Bringing Up Father by George McManus

George McManus, Bringing Up Father, December 10, 1937

George McManus (1884-1954) was drawing comics almost from the very beginning of the last century. His first success was with a strip called The Newlyweds, which he started in 1904. The Newlyweds was the first American comic strip to take family life as its subject. In 1913, he started Bringing Up Father, a strip about a working class Irish-American family that has won the Irish Sweepstakes and become suddenly rich. Jiggs the patriarch, though constantly dressed in a top hat and fancy suit, wants to keep enjoying his working class pleasures (including sneaking out to a tavern to hang out with his buddies from the old neighborhood). His wife, Maggie, wants desperately to belong to the upper class but doesn't quite pull it off--and bitterly resents Jiggs' unwillingness to play along. Their beautiful daughter Nora, on the other hand, adopts to her new station in life easily. Bringing Up Father is a parable for assimilation.

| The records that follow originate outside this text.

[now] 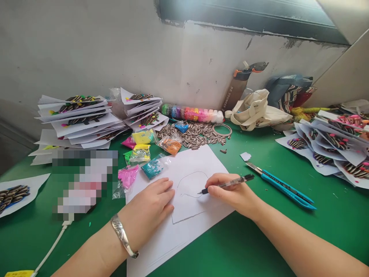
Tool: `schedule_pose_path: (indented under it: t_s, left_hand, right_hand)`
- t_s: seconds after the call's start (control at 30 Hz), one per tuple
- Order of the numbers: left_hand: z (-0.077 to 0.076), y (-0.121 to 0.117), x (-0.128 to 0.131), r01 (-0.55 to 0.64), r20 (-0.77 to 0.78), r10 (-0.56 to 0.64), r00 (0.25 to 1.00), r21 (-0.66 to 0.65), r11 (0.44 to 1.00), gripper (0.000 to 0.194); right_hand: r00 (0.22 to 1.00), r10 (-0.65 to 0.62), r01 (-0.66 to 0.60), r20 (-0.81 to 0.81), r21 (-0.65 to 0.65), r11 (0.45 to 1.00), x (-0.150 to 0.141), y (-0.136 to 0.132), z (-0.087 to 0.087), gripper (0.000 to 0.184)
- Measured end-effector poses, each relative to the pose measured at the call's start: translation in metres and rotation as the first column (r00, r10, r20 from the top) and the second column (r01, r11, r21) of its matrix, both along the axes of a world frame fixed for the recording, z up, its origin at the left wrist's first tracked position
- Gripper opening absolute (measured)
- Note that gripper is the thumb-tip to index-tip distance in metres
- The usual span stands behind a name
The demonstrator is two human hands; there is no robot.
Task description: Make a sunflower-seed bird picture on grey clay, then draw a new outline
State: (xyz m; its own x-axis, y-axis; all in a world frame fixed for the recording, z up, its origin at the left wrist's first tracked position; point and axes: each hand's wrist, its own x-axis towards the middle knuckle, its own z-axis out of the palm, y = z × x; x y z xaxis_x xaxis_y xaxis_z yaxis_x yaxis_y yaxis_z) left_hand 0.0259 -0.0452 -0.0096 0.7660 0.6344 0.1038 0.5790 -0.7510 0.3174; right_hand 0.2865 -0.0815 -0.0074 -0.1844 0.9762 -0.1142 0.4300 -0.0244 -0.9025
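A sheet of white paper (pixel 161 246) lies on the green table, with a thin rounded outline (pixel 188 175) and a straight pencil-like line drawn on it. My right hand (pixel 233 192) grips a black-tipped clear pen (pixel 230 183), its point touching the paper at the lower edge of the outline. Flat on the paper to the left, my left hand (pixel 152 207) has its fingers stretched out and holds nothing; a silver bracelet (pixel 123 235) circles that wrist. Small bags of coloured clay, among them a teal one (pixel 154 166) and a pink one (pixel 127 177), lie just beyond the left hand.
A blue utility knife (pixel 284 186) lies right of the paper. Sunflower seeds (pixel 198 134) and a roll of tape (pixel 221 130) sit behind it. Stacks of seed-decorated paper (pixel 83 123) stand left and right (pixel 331 142). A bottle (pixel 236 88) and cloth bag (pixel 253 109) are by the wall.
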Motion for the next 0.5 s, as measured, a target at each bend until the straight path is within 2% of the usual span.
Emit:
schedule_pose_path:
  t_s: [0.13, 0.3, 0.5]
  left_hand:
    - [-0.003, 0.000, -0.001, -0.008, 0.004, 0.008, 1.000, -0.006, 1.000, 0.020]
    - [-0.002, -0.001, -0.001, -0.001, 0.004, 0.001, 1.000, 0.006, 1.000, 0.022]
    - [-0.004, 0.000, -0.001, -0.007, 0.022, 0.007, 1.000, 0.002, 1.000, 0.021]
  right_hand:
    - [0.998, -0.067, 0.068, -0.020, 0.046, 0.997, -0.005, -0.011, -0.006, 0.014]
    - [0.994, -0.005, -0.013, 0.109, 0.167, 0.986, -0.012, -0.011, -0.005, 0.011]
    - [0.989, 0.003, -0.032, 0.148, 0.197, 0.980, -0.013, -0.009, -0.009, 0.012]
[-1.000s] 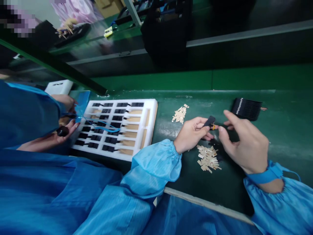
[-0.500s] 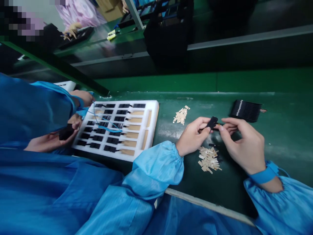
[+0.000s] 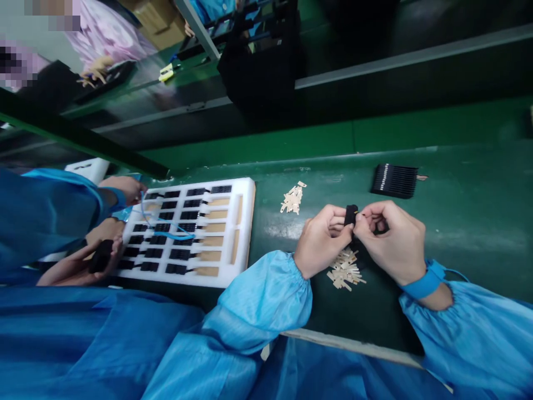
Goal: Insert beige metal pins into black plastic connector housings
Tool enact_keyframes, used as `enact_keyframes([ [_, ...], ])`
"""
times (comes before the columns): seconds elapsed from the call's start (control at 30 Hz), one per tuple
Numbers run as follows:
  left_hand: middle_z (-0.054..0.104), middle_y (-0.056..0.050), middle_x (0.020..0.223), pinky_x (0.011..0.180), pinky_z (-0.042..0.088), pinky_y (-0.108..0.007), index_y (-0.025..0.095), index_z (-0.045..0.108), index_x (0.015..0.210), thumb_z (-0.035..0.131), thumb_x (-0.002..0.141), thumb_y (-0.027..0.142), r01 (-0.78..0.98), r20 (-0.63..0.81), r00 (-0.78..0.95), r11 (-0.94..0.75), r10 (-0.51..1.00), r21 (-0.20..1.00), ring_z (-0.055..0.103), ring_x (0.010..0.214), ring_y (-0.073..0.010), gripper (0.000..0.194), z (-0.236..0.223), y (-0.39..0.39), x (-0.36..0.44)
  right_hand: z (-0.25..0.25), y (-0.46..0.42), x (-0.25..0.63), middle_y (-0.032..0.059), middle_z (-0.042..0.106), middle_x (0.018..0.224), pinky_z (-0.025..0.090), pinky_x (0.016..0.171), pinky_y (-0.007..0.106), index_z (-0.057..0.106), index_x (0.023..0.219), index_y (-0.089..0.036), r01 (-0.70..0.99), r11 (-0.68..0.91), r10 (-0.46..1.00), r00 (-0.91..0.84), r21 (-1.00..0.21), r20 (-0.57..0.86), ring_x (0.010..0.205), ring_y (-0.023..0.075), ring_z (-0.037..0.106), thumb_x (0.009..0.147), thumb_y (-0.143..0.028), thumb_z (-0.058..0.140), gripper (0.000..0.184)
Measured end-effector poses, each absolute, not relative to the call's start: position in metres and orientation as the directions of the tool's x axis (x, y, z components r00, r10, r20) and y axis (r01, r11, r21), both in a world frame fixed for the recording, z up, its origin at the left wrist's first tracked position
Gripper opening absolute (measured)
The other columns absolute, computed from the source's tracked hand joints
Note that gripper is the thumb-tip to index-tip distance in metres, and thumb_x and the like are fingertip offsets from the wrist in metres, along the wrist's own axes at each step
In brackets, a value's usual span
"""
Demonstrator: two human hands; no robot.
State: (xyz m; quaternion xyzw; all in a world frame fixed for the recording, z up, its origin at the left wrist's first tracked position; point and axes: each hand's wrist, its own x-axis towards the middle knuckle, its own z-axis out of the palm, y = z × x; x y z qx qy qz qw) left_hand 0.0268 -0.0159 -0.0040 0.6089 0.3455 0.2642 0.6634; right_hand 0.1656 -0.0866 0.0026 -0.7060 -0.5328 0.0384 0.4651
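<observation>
My left hand (image 3: 320,240) pinches a small black part (image 3: 350,213) above the green belt (image 3: 466,222). My right hand (image 3: 391,239) has its fingers closed on the same part from the right, with a thin metal tab at its fingertips. Directly below both hands lies a heap of several small beige metal tabs (image 3: 345,272). A second heap of tabs (image 3: 292,199) lies farther back to the left. A stack of black parts (image 3: 395,180) rests behind my right hand.
A white foam tray (image 3: 245,222) with rows of black parts lies to the left. A co-worker in a blue sleeve (image 3: 45,216) works at its left edge, holding a black part (image 3: 100,255). Another person's hands (image 3: 96,71) work at a far bench.
My right hand has closed in from open fingers onto the black part that my left hand holds. Both hands have come together. The co-worker's hands have shifted at the tray.
</observation>
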Motion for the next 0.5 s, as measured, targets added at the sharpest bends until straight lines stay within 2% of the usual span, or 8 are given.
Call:
enact_keyframes([
  [0.23, 0.076, -0.006, 0.096, 0.077, 0.059, -0.021, 0.015, 0.059, 0.103, 0.073, 0.087, 0.022, 0.052, -0.159, 0.597, 0.159, 0.786, 0.986, 0.074, 0.084, -0.0126, 0.023, -0.0007, -0.0198, 0.0309, 0.0041, -0.0866, 0.1618, -0.0029, 0.061, 0.065, 0.046, 0.053, 0.026, 0.061, 0.080, -0.023, 0.685, -0.053, 0.778, 0.484, -0.727, 0.400, 0.052, 0.0124, 0.053, 0.081, -0.017, 0.065, 0.007],
  [0.5, 0.077, -0.005, 0.103, 0.083, 0.061, -0.025, 0.017, 0.064, 0.110, 0.064, 0.092, 0.021, 0.157, -0.010, 0.611, -0.109, 0.792, 0.982, 0.074, 0.087, -0.0129, 0.018, 0.0010, -0.0164, 0.0246, 0.0104, -0.0851, 0.1633, -0.0021, 0.062, 0.064, 0.046, 0.053, 0.026, 0.061, 0.079, -0.023, 0.623, -0.045, 0.802, 0.489, -0.781, 0.343, 0.052, 0.0127, 0.054, 0.082, -0.019, 0.064, 0.006],
])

The jokes in Bringing Up Father are not brilliant (as one can see in this example), but the strip was hugely popular. One reason must have been the art--the art deco drawing style that McManus developed was highly influential. In particular, it influenced Hergé, creator of Tintin, and subsequently Joost Swarte, the cartoonist who invented the term "clear line" to describe the style McManus pioneered. This style can be characterized as lacking any shading and employing highly controlled, evenly weighted lines.

There is one large book collection of Bringing Up Father in print.